(Stored dataset items)
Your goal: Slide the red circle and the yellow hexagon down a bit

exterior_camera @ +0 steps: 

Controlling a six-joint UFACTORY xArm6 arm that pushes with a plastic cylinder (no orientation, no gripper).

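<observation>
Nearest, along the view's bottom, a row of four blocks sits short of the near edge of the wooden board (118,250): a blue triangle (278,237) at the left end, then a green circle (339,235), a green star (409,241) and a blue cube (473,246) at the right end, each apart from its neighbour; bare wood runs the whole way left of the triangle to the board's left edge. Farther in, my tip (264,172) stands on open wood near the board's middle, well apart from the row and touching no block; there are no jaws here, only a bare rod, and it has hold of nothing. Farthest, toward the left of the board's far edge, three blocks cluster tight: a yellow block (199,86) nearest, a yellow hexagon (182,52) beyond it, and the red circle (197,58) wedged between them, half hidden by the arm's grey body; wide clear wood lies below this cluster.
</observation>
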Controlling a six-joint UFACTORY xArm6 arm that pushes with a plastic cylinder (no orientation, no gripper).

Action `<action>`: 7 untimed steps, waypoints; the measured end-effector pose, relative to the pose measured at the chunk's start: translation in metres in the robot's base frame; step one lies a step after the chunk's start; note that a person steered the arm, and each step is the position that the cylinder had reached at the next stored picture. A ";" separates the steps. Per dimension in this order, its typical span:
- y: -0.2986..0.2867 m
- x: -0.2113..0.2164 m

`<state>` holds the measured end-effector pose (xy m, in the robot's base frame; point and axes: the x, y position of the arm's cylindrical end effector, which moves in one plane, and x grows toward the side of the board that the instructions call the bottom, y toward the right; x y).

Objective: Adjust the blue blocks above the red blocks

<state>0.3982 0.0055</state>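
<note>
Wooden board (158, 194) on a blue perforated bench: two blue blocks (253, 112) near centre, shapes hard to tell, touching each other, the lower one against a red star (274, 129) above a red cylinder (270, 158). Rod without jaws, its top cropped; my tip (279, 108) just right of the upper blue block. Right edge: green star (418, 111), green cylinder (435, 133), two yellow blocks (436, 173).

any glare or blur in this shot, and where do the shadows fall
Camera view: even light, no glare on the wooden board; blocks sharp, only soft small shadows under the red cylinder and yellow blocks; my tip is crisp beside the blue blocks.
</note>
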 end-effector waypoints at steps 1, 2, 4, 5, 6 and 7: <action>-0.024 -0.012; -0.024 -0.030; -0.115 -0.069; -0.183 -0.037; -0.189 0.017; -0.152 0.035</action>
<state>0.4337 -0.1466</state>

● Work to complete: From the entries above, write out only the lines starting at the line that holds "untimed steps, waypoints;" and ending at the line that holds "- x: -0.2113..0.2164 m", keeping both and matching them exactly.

● Exercise output:
Action `<action>`: 7 untimed steps, waypoints; the measured end-effector pose, relative to the pose measured at the chunk's start: translation in metres in the robot's base frame; step one lies a step after the chunk's start; note that a person steered the arm, and each step is the position that the cylinder had reached at the next stored picture. A ";" separates the steps. Per dimension in this order, its typical span:
- y: -0.2986..0.2867 m
- x: -0.2113..0.2164 m

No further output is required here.